At CWU, Giles will pursue a secondary math teaching degree and will be part of a LLC, or living-learning community, where students majoring in science, technology, mathematics and engineering reside.
Another scholarship Giles is excited to receive is the Washington State Opportunity Scholarship, valued at $2,500 per year, and awarded to STEM majors.
Earlier this month, Giles achieved two milestones: On June 12, she graduated from Pierce College with a two-year associate’s degree after completing the Running Start program. The following day, she graduated from Rogers High School.
Giles said it was sibling rivalry that inspired her to enter the Running Start program her junior year. Her older brother, Jesse, started Running Start his senior year and didn’t graduate from Pierce College until a year after his high school graduation. Jesse will be a senior at CWU starting this fall.
“I’m glad sibling rivalry pushed me to do that,” Giles said.
Giles’ younger sister, Madeline, will follow in her footsteps and complete her two-year degree at Pierce College in June 2016 as the result of Running Start.
Giles said the idea to become a math teacher didn’t come to her until two years ago.

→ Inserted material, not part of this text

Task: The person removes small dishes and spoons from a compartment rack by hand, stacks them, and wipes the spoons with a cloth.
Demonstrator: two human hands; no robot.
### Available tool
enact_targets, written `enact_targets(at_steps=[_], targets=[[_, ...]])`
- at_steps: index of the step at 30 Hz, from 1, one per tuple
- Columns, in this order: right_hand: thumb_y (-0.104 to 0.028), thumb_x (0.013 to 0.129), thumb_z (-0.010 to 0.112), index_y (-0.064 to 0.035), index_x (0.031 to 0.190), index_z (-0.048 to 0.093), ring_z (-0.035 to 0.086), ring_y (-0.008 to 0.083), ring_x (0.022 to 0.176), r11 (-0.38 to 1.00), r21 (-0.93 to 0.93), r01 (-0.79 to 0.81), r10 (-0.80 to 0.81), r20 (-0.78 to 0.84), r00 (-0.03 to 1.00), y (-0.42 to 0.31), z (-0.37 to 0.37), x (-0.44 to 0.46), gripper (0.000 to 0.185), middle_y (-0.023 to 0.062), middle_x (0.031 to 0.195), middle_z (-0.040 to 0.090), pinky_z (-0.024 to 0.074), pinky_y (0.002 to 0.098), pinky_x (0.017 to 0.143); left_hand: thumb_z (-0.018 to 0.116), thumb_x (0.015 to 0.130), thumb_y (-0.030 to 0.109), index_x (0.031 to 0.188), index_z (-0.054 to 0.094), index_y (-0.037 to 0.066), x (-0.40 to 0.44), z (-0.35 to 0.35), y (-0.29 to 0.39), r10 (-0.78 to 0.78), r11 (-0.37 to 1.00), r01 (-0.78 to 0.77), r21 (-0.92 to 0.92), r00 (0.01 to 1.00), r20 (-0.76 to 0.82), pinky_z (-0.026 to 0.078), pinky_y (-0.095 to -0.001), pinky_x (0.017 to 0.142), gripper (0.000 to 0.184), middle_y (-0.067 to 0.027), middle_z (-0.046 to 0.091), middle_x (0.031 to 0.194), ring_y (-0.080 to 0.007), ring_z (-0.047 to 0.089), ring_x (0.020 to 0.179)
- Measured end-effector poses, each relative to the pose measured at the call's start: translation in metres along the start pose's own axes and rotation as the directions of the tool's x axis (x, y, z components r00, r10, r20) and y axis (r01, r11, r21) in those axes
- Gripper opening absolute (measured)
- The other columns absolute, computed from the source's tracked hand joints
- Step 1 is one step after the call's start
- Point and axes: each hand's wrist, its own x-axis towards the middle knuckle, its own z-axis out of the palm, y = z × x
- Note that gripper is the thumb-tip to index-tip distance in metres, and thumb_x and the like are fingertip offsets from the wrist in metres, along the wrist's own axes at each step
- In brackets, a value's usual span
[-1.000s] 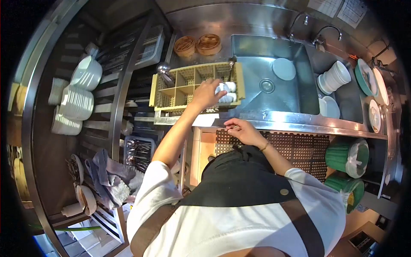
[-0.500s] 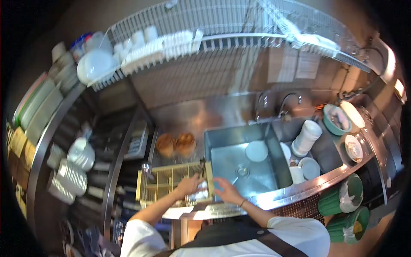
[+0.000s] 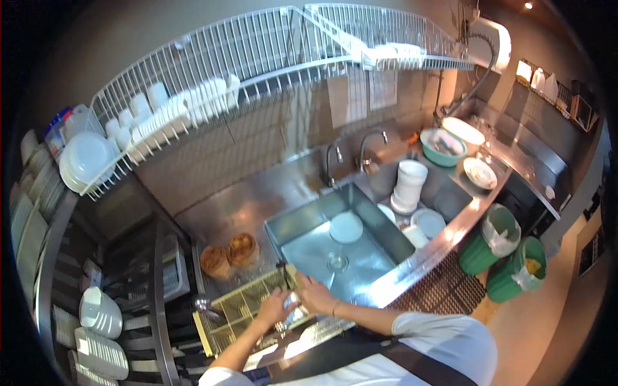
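Observation:
A pale yellow rack with square compartments (image 3: 235, 312) lies on the steel counter, left of the sink. At its right end is a shiny bundle of metal cutlery (image 3: 293, 301), whose exact kinds are too small to tell. My left hand (image 3: 273, 307) reaches in from the left, its fingers closed at the bundle. From the other side my right hand (image 3: 315, 296) curls around it, close to the rack's edge; its fingertips are partly hidden. Dark-handled utensils (image 3: 283, 273) stand in the rack's far right corner.
A steel sink (image 3: 389, 248) holds a white round plate (image 3: 346, 227). Beyond are stacked white bowls (image 3: 409, 185) and a teal basin (image 3: 443, 148). Two round brown containers (image 3: 243, 249) stand behind the rack. A wire shelf (image 3: 270, 83) hangs above; green bins (image 3: 489, 241) stand at right.
My right hand has come in from the rack's right edge and closed beside my left hand at the cutlery. The view has turned to the right.

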Motion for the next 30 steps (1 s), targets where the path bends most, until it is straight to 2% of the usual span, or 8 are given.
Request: enact_targets(at_steps=[4, 5, 6, 7, 8, 11, 16, 30], targets=[[-0.008, 0.076, 0.053, 0.0070, 0.109, 0.053, 0.038, 0.0395, 0.114, 0.989, -0.139, 0.048, -0.053, -0.036, 0.998, 0.004, 0.017, 0.011, 0.036, 0.0252, 0.133, 0.030, 0.0429, 0.0440, 0.087, 0.070, 0.068, 0.012, 0.112, 0.053, 0.003, 0.003, 0.027, -0.054, 0.199, 0.965, -0.190, -0.179, 0.979, 0.034, 0.041, -0.0409, 0.087, 0.048, -0.0179, 0.049, 0.104, -0.0344, 0.049, 0.100], [-0.007, 0.074, 0.053, 0.0107, 0.116, 0.046, 0.036, 0.0406, 0.116, 0.988, -0.152, 0.021, -0.008, 0.085, 0.996, 0.000, 0.013, 0.016, 0.046, 0.0254, 0.132, 0.031, 0.0414, 0.0447, 0.088, 0.070, 0.067, 0.011, 0.112, 0.053, 0.003, 0.003, 0.021, -0.048, 0.181, 0.971, -0.168, -0.171, 0.982, 0.061, 0.041, -0.0405, 0.090, 0.049, -0.0183, 0.049, 0.106, -0.0348, 0.048, 0.103], [-0.012, 0.073, 0.053, 0.0048, 0.095, 0.062, 0.031, 0.0415, 0.121, 1.000, -0.006, 0.002, -0.003, -0.103, 0.995, 0.011, 0.042, 0.021, 0.029, 0.0240, 0.132, 0.033, 0.0380, 0.0457, 0.092, 0.069, 0.067, 0.011, 0.113, 0.053, 0.003, 0.003, 0.021, -0.048, 0.191, 0.972, -0.181, -0.151, 0.980, 0.054, 0.039, -0.0412, 0.093, 0.049, -0.0191, 0.050, 0.109, -0.0350, 0.047, 0.106], [-0.011, 0.072, 0.053, 0.0042, 0.092, 0.062, 0.032, 0.0397, 0.121, 0.991, -0.087, 0.104, -0.120, -0.202, 0.972, 0.008, 0.031, 0.020, 0.027, 0.0225, 0.130, 0.036, 0.0359, 0.0473, 0.093, 0.070, 0.066, 0.011, 0.114, 0.053, 0.004, 0.004, 0.030, -0.055, 0.206, 0.974, -0.203, -0.099, 0.978, 0.018, 0.039, -0.0419, 0.094, 0.051, -0.0196, 0.051, 0.109, -0.0353, 0.046, 0.108], [-0.011, 0.069, 0.057, 0.0034, 0.091, 0.062, 0.036, 0.0378, 0.117, 0.969, -0.159, 0.189, -0.211, -0.140, 0.967, 0.004, 0.015, 0.019, 0.027, 0.0201, 0.123, 0.041, 0.0356, 0.0487, 0.090, 0.070, 0.065, 0.012, 0.110, 0.054, 0.003, 0.005, 0.006, -0.038, 0.117, 0.986, -0.102, -0.130, 0.987, 0.112, 0.040, -0.0431, 0.091, 0.049, -0.0194, 0.052, 0.107, -0.0353, 0.048, 0.105], [-0.011, 0.065, 0.061, 0.0013, 0.088, 0.063, 0.039, 0.0337, 0.112, 0.969, -0.072, 0.235, -0.239, -0.057, 0.969, -0.003, -0.005, 0.018, 0.026, 0.0164, 0.113, 0.046, 0.0372, 0.0449, 0.086, 0.073, 0.063, 0.015, 0.089, 0.060, 0.002, 0.012, 0.000, -0.038, 0.137, 0.959, -0.124, -0.255, 0.990, 0.033, 0.044, -0.0408, 0.079, 0.033, -0.0176, 0.058, 0.088, -0.0354, 0.055, 0.089], [-0.016, 0.056, 0.073, -0.0014, 0.084, 0.061, 0.042, 0.0280, 0.111, 0.953, 0.099, 0.286, -0.285, -0.019, 0.958, 0.000, -0.018, 0.026, 0.034, 0.0116, 0.104, 0.050, 0.0377, 0.0396, 0.087, 0.078, 0.062, 0.025, 0.100, 0.061, 0.003, 0.008, 0.009, -0.023, -0.023, 0.966, 0.023, -0.258, 1.000, 0.001, 0.044, -0.0387, 0.079, 0.047, -0.0156, 0.058, 0.091, -0.0332, 0.056, 0.091], [-0.024, 0.070, 0.070, -0.0013, 0.098, 0.057, 0.039, 0.0293, 0.120, 0.921, 0.238, 0.309, -0.294, -0.098, 0.951, 0.016, -0.002, 0.024, 0.038, 0.0131, 0.108, 0.053, 0.0303, 0.0423, 0.099, 0.077, 0.060, 0.027, 0.085, 0.063, -0.002, 0.001, -0.007, -0.012, -0.197, 0.934, 0.163, -0.317, 0.978, -0.076, 0.047, -0.0340, 0.069, 0.041, -0.0168, 0.062, 0.083, -0.0254, 0.062, 0.077]])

“I’ve always had really good math teachers,” Giles said. “It’s always inspired me to help people in that subject, because it’s a hard subject. I thought it would be good to help people in a subject that comes easy to me.”
After completing her secondary math teaching degree, Giles isn’t sure where she will teach, other than she wants it to be at a high school or ninth grade level.
“Part of me wants to teach in Puyallup; another part of me wants to go wherever the job takes me,” she said. “I wouldn’t mind teaching at Rogers or at other schools in the Puyallup School District.”